Objective with simulated wall time

A toy objective whose runtime depends on the hyperparameters — exposes the straggler problem clearly:

def hpo_objective_lenet_synetune(learning_rate, batch_size, max_epochs):
    from d2l import torch as d2l    
    from syne_tune import Reporter

    model = d2l.LeNet(lr=learning_rate, num_classes=10)
    trainer = d2l.HPOTrainer(max_epochs=1, num_gpus=1)
    data = d2l.FashionMNIST(batch_size=batch_size)
    model.apply_init([next(iter(data.get_dataloader(True)))[0]], d2l.init_cnn)
    report = Reporter() 
    for epoch in range(1, max_epochs + 1):
        if epoch == 1:
            # Initialize the state of Trainer
            trainer.fit(model=model, data=data) 
        else:
            trainer.fit_epoch()
        validation_error = d2l.numpy(trainer.validation_error().cpu())
        report(epoch=epoch, validation_error=float(validation_error))

Async scheduler

Maintain a worker pool; on each tick, dispatch new trials to free workers; collect completed trial results asynchronously:

# Each LeNet trial fits in well under 7 GB of GPU memory, so we can pack
# multiple trials per device. `PythonBackend(rotate_gpus=True)` (the
# default) round-robins trials across detected GPUs and falls back to
# sharing when `n_workers > num_gpus`. Allocate 7 GB per slot — this
# yields 3 slots on a 24 GB card and 4 slots on a 32 GB card after
# driver overhead, e.g. 4×24 GB → 12 slots; 2×32 GB → 8.
import torch
_GB = 1024 ** 3
n_workers = sum(
    torch.cuda.get_device_properties(i).total_memory // (7 * _GB)
    for i in range(torch.cuda.device_count())
) or 1

max_wallclock_time = 15 * 60  # 15 minutes

mode = "min"
metric = "validation_error"

Scheduler (cont.)

config_space = {
    "learning_rate": loguniform(1e-2, 1),
    "batch_size": randint(32, 256),
    "max_epochs": 10,
}
initial_config = {
    "learning_rate": 0.1,
    "batch_size": 128,
}

trial_backend = PythonBackend(
    tune_function=hpo_objective_lenet_synetune,
    config_space=config_space,
)

Wiring up the loop

scheduler = RandomSearch(
    config_space,
    metric=metric,
    mode=mode,
    points_to_evaluate=[initial_config],
)

stop_criterion = StoppingCriterion(max_wallclock_time=max_wallclock_time)

tuner = Tuner(
    trial_backend=trial_backend,
    scheduler=scheduler, 
    stop_criterion=stop_criterion,
    n_workers=n_workers,
    print_update_interval=int(max_wallclock_time * 0.6),
)

Loop (cont.)

Run the tuner, then load the experiment results.

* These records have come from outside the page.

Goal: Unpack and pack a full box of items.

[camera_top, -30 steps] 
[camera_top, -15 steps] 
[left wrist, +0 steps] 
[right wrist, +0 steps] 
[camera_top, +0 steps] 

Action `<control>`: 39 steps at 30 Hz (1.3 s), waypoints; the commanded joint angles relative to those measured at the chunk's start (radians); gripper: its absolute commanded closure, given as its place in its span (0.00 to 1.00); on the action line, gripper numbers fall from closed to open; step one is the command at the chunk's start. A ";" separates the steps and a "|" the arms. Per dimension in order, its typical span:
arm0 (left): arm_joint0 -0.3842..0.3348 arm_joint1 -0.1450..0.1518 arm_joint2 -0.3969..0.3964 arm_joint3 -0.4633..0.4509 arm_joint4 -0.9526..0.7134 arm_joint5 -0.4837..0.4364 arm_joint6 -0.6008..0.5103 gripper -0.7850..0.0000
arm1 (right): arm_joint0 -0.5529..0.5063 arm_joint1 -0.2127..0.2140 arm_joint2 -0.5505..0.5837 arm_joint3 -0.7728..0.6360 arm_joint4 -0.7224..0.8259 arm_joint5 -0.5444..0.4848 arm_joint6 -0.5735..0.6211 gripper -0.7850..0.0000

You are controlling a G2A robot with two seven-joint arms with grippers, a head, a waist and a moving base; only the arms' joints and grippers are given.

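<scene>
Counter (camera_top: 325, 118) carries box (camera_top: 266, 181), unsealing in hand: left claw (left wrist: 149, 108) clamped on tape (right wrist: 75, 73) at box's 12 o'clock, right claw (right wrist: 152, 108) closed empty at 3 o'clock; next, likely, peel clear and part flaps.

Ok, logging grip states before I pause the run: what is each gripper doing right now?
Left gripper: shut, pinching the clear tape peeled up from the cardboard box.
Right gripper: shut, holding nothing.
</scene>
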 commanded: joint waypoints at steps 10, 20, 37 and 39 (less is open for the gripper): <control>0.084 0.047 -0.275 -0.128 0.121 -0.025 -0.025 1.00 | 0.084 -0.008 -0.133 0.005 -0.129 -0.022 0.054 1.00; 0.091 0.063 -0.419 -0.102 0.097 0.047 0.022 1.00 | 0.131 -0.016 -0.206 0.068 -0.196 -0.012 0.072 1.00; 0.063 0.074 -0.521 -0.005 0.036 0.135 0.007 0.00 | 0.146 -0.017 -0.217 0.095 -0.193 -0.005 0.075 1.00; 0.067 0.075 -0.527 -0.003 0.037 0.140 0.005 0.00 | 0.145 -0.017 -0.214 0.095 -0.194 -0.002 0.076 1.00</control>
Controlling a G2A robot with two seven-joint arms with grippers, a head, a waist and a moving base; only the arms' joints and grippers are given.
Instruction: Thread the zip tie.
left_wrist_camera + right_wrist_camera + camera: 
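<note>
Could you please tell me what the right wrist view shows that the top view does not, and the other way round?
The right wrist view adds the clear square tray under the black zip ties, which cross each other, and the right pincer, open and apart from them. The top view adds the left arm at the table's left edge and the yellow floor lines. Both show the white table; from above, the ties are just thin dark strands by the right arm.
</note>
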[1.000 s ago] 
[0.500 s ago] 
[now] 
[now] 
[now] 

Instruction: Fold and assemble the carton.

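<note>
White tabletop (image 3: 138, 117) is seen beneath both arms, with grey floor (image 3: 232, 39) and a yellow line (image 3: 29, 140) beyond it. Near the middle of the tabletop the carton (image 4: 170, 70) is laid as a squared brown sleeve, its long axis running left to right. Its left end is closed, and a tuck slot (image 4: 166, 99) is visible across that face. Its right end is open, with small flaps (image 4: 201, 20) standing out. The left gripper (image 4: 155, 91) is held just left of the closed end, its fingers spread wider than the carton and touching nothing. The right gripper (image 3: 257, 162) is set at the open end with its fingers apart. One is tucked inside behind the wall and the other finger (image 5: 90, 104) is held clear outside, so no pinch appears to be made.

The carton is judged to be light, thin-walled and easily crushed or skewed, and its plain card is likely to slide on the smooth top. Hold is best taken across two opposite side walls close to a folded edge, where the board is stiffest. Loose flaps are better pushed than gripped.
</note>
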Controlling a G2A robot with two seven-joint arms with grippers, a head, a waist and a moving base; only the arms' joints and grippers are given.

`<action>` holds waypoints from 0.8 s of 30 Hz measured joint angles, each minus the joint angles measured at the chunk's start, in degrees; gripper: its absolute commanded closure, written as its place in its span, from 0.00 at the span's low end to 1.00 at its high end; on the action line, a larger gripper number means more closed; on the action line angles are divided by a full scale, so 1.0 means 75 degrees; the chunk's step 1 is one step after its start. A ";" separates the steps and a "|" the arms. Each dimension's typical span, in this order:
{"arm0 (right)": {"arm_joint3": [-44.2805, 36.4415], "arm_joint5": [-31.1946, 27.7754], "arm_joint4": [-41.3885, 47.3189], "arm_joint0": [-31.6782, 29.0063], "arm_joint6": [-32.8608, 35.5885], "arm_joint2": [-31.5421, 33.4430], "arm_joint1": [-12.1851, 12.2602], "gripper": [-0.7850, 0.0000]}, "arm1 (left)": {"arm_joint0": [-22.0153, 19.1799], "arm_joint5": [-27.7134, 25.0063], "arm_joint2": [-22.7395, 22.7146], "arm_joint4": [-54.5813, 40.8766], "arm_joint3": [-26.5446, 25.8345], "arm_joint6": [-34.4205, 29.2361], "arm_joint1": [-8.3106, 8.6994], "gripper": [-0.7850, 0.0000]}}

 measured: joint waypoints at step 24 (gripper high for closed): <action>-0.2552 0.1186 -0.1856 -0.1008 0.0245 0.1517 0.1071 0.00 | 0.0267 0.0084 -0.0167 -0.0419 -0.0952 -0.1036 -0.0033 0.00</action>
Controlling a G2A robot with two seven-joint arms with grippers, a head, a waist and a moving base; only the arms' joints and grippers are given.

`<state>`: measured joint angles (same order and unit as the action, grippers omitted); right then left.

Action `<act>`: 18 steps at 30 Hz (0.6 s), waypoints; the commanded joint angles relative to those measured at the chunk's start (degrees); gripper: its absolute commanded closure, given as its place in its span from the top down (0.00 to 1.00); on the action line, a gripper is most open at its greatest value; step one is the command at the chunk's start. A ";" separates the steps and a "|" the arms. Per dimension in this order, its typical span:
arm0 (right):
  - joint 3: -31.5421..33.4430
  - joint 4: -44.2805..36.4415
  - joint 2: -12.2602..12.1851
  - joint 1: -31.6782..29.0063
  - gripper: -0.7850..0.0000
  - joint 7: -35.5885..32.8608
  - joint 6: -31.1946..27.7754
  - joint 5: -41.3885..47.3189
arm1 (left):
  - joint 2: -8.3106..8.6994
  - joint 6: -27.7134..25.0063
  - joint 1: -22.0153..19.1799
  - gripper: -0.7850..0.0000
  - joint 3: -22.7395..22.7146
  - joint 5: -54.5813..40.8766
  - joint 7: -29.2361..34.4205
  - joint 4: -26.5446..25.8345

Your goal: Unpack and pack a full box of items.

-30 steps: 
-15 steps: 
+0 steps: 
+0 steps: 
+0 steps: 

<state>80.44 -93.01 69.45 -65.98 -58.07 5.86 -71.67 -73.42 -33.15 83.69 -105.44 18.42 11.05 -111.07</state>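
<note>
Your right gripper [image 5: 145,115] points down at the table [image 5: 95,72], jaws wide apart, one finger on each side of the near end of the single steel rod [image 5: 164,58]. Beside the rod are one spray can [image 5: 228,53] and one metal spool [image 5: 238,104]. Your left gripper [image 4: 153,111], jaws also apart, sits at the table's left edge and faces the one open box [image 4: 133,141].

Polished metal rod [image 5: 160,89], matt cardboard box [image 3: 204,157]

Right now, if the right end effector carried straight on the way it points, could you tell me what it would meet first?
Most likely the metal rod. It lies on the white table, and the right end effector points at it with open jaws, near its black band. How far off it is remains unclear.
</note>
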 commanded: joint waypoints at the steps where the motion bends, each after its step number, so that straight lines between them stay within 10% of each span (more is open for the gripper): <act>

The raw Syne Tune logs contain local paths and backend commands, so the slide keeps the plot-producing analysis cell instead of the console transcript.

d2l.set_figsize()
tuning_experiment = load_experiment(tuner.name)
tuning_experiment.plot()

Wall-clock advantage

Plot best-seen-vs-time for sync vs async. Async always makes progress; sync sits idle while waiting for stragglers:

d2l.set_figsize([6, 2.5])
results = tuning_experiment.results

for trial_id in results.trial_id.unique():
    df = results[results["trial_id"] == trial_id]
    d2l.plt.plot(
        df["st_tuner_time"],
        df["validation_error"],
        marker="o"
    )
    
d2l.plt.xlabel("wall-clock time")
d2l.plt.ylabel("objective function")

Recap

Async random search ≈ sync random search statistically, but much better wall-clock-wise.
The skeleton (worker pool, dispatch on availability) generalizes to any HPO algorithm — not just random search.
Production HPO libraries (SyneTune, Ray Tune) make async the default.